L'établissement des relations diplomatiques avec l’URSS

Le 18 mars 1946, un échange de notes diplomatiques à Belgrade (dodis.ch/48190) marque l'établissement des relations officielles entre la Suisse et l’Union soviétique après presque 30 ans de silence radio. La normalisation des rapports avec la nouvelle superpuissance de l’Est est une condition essentielle pour le développement des relations internationales de la Suisse au début de la Guerre froide.

Temps morts diplomatiques

Depuis l’expulsion d’une mission diplomatique soviétique en novembre 1918 (dodis.ch/43740), des «temps morts diplomatiques» règnent entre Berne et Moscou. La tentative d'établir des contacts avec l’URSS, vers la fin de la Seconde Guerre mondiale, est sèchement rejetée par les Soviétiques, en raison de la «politique pro-fasciste» poursuivie par la Confédération, comme on peut le lire dans une note diplomatique virulente datant de l’automne 1944 (dodis.ch/47881). Suite à cet affront, le Ministre suisse des Affaires étrangères, le Conseiller fédéral Marcel Pilet-Golaz, démissionne de ses fonctions (dodis.ch/47892). 

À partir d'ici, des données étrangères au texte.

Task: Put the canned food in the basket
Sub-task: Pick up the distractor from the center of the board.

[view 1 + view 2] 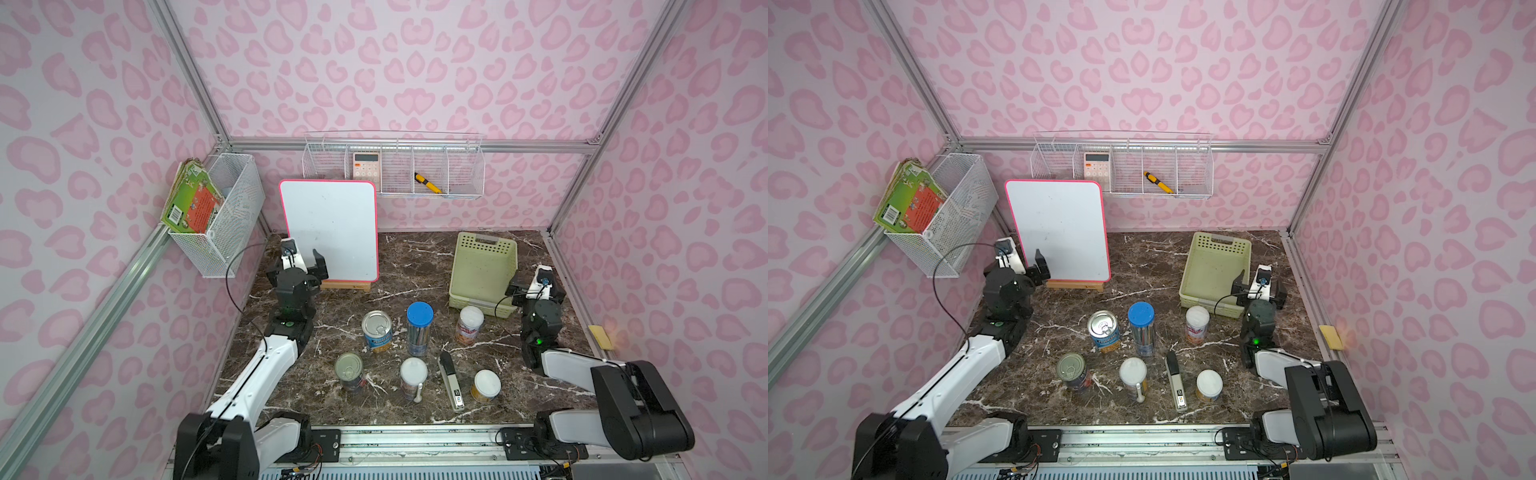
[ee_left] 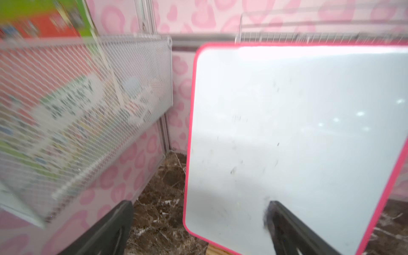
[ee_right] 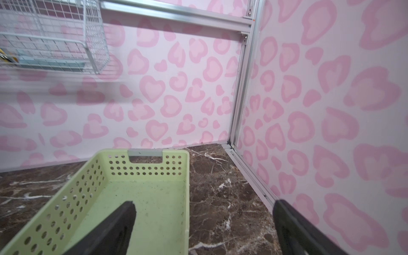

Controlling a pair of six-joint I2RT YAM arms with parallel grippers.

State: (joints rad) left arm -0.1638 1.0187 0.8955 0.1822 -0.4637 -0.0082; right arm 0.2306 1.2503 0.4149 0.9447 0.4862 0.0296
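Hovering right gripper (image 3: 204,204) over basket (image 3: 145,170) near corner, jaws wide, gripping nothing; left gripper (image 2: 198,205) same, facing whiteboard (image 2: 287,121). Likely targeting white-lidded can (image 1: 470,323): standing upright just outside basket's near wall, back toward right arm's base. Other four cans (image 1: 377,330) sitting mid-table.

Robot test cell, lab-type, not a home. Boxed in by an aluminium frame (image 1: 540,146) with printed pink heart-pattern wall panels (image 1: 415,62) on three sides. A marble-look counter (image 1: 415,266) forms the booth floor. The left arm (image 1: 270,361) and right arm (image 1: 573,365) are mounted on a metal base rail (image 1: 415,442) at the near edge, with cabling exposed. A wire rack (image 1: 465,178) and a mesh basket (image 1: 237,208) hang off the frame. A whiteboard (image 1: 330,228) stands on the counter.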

La fin de la guerre et les avoirs soviétiques

Pour le nouveau Ministre des Affaires étrangères Max Petitpierre, la normalisation des relations avec le vainqueur à l'Est est une priorité. Un prix élevé doit être payé pour atteindre cet objectif. En septembre et octobre 1945, le Conseil fédéral lève le blocage, effectif depuis 1941, des avoirs soviétiques déposés à la Banque nationale et dans les banques privées. Le gouvernement considère qu’il faut «toujours garder à l'esprit le souhait d'une normalisation des relations bilatérales», alors que ce dégel est une «contribution préalable» à l'intention de Moscou (dodis.ch/57, original en allemand). 20 millions de francs ont été versés sans que la question des très grandes demandes d’indemnisations financières – plus de 1,5 milliard rien que pour les expulsions, les pillages et les expropriations après la Révolution d’Octobre de 1917 (dodis.ch/51) – ne soit abordée. 

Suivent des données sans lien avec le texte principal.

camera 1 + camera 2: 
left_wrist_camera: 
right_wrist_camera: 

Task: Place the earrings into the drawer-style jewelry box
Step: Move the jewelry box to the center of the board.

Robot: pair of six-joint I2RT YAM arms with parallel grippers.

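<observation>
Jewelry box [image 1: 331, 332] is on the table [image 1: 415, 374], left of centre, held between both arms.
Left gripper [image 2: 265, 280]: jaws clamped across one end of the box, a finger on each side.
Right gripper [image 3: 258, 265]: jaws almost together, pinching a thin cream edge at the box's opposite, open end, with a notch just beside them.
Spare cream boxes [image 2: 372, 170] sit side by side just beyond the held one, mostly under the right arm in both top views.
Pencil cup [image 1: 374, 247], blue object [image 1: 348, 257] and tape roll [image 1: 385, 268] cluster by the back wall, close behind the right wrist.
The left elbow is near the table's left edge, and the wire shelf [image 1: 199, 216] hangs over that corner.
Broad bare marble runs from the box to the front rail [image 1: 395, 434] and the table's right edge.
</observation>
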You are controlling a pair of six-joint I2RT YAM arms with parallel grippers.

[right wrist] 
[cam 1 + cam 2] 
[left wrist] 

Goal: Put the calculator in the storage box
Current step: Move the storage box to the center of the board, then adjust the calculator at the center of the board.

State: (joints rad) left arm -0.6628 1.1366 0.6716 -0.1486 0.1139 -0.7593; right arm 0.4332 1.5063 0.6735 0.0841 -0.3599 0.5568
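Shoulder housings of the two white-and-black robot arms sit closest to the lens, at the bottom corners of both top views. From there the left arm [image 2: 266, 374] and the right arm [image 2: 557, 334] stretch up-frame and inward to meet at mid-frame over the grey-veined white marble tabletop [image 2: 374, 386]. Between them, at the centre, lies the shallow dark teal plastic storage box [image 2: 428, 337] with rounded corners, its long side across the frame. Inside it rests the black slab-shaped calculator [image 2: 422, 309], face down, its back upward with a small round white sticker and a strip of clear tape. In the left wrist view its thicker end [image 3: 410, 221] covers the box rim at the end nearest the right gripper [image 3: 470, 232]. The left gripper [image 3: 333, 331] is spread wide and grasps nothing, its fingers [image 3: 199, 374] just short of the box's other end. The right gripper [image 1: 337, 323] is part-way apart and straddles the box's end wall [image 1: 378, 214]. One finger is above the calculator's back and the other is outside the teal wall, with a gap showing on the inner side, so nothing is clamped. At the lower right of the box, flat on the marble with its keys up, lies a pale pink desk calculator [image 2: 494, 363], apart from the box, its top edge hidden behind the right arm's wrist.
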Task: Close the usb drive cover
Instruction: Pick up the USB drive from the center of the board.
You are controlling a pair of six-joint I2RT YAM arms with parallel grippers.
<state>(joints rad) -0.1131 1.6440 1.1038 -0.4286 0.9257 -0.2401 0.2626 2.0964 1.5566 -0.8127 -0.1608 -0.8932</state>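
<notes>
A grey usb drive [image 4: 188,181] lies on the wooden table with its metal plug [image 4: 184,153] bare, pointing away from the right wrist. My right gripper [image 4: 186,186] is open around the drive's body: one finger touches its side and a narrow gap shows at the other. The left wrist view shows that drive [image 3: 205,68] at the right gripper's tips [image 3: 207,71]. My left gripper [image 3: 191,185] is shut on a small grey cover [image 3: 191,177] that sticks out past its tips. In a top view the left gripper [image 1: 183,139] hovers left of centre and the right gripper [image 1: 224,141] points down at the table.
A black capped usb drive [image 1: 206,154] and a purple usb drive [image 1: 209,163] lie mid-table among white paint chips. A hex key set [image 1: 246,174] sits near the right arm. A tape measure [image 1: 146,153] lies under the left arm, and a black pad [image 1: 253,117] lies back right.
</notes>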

La question des internés et une offre immorale

En outre, des négociations se tiennent à la fin de la guerre avec une délégation militaire afin de fixer le destin d'environ 10'000 prisonniers de guerre et travailleurs forcés soviétiques qui ont fui l’Allemagne nazie pour la Suisse. Tous ne veulent pas retourner en Union soviétique, notamment un réfugié politique et un déserteur. Selon les critères du droit international, ces deux Russes n'auraient pas dû être extradés. Moscou exige pourtant un échange avec cinq diplomates suisses retenus en URSS. À Berne, on craint que «le rejet de la proposition russe n’influence défavorablement la volonté de l’Union soviétique d'établir des relations diplomatiques avec la Suisse» (dodis.ch/53, original en allemand). En décembre 1945, le gouvernement cède à la pression soviétique (dodis.ch/1340).

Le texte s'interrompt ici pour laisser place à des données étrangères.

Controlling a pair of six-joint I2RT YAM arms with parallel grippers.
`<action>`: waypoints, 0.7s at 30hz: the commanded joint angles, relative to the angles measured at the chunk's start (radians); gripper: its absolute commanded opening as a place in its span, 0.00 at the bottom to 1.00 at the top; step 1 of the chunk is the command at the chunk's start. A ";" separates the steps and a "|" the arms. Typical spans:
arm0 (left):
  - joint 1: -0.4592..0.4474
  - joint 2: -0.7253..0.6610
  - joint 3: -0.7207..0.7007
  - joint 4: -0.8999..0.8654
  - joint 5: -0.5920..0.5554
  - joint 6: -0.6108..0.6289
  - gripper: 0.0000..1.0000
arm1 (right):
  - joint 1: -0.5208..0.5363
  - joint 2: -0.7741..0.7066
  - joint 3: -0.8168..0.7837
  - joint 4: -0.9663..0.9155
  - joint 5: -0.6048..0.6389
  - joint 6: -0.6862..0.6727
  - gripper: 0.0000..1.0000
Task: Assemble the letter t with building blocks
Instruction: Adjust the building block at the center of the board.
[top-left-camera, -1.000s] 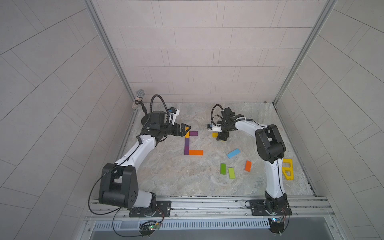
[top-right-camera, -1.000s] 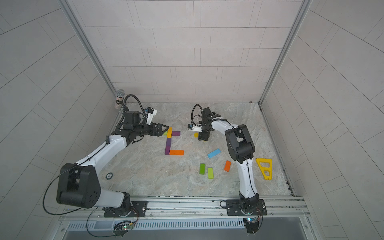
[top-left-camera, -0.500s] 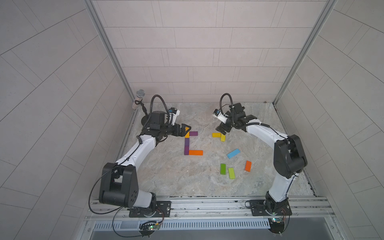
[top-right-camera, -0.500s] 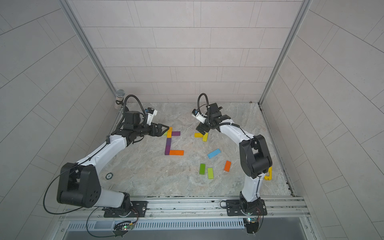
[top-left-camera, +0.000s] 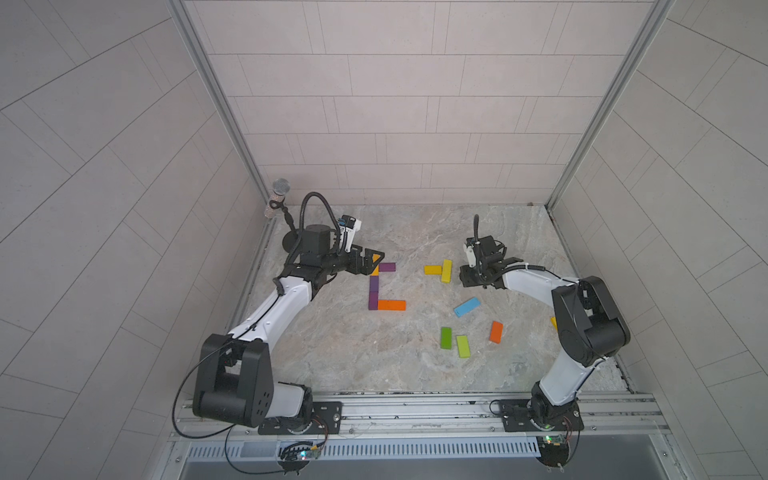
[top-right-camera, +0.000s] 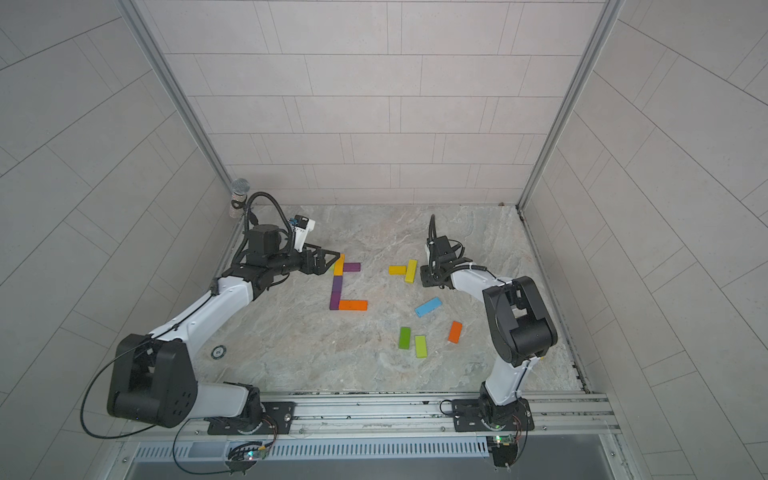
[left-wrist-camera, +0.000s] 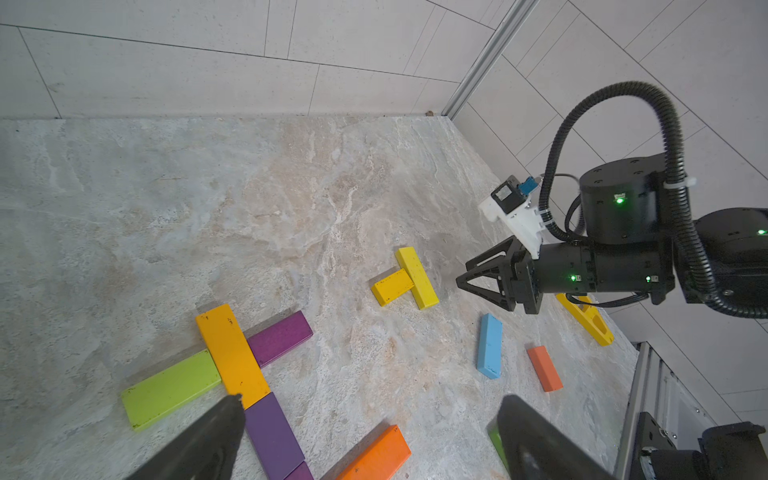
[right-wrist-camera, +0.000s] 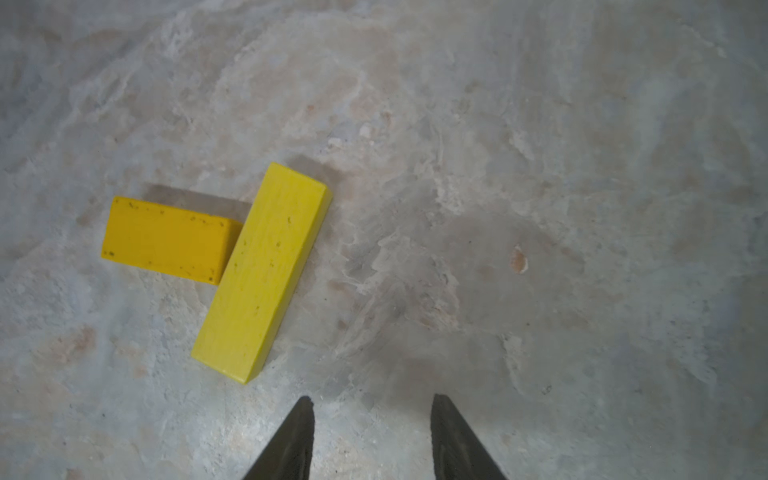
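On the marbled bench (top-left-camera: 407, 374), a letter t stands part-built; my left claw (left-wrist-camera: 365, 419) is spread wide and empty, low over the figure, one of its fingers (left-wrist-camera: 216, 436) at the joint where the amber block (left-wrist-camera: 230, 349) meets the purple stem block (left-wrist-camera: 272, 432), the other well out over bare stone. A lime block (left-wrist-camera: 170, 388) and a purple crossbar block (left-wrist-camera: 280, 338) butt the amber block from opposite sides; an orange foot block (left-wrist-camera: 374, 455) touches the stem at its far end from the crossbar.

My right claw (right-wrist-camera: 372, 415) is narrowed, yet a gap shows between the jaws with only bare bench in it; it holds nothing. The lemon-yellow block (right-wrist-camera: 262, 270) lies just beside that claw, ahead and off to one side of its line, not between the jaws; its long side touches the end of a darker yellow block (right-wrist-camera: 166, 241). A light blue block (top-left-camera: 467, 306), a green block (top-left-camera: 446, 337) and two more lie loose nearer the right arm's base.

I judge these blocks light, stiff and smooth-faced, likely to skate on the stone if shoved; lying flat, each wants taking across its narrow width at mid-length, jaws down the long sides; where two touch, a jaw would probably nudge the neighbour.
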 joint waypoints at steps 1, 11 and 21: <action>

Le «chemin de Canossa» helvétique

L’arrangement sur la question des internés ouvre la voie aux négociations sur la reprise des relations avec l’URSS. A l’initiative du Ministre de Suisse en Yougoslavie, Eduard Zellweger, des pourparlers débutent avec l’Ambassade soviétique à Belgrade. À nouveau, les Soviétiques posent des exigences dures. Ils réclament du Conseil fédéral des excuses pour sa «politique antisoviétique» passée, ce que Petitpierre refuse dans un premier temps (dodis.ch/1921; cf. aussi dodis.ch/50). «[L]e Conseil [f]édéral a manifesté qu’il [modifie] son attitude antérieure, dans la mesure où elle a été inamicale à l’égard de l’URSS», concède finalement en ces termes le Conseil fédéral (dodis.ch/48190). 

Normalisation après la «catastrophe»

Après l’échange de notes diplomatiques du 18 mars 1946, la situation évolue rapidement. Ainsi, à la fin avril 1946, Hermann Flückiger peut déjà prendre ses fonctions de premier envoyé diplomatique à Moscou. De même, les relations économiques se développent. En mars 1948, la Suisse et l’URSS concluent un accord commercial (dodis.ch/4021). Néanmoins, les circonstances dans lesquelles le gouvernement normalise les relations avec l'URSS sont traumatisantes pour la Suisse. Les concessions importantes ainsi que la procédure humiliante sont une catastrophe pour la diplomatie suisse, et de vastes conséquences en découlent.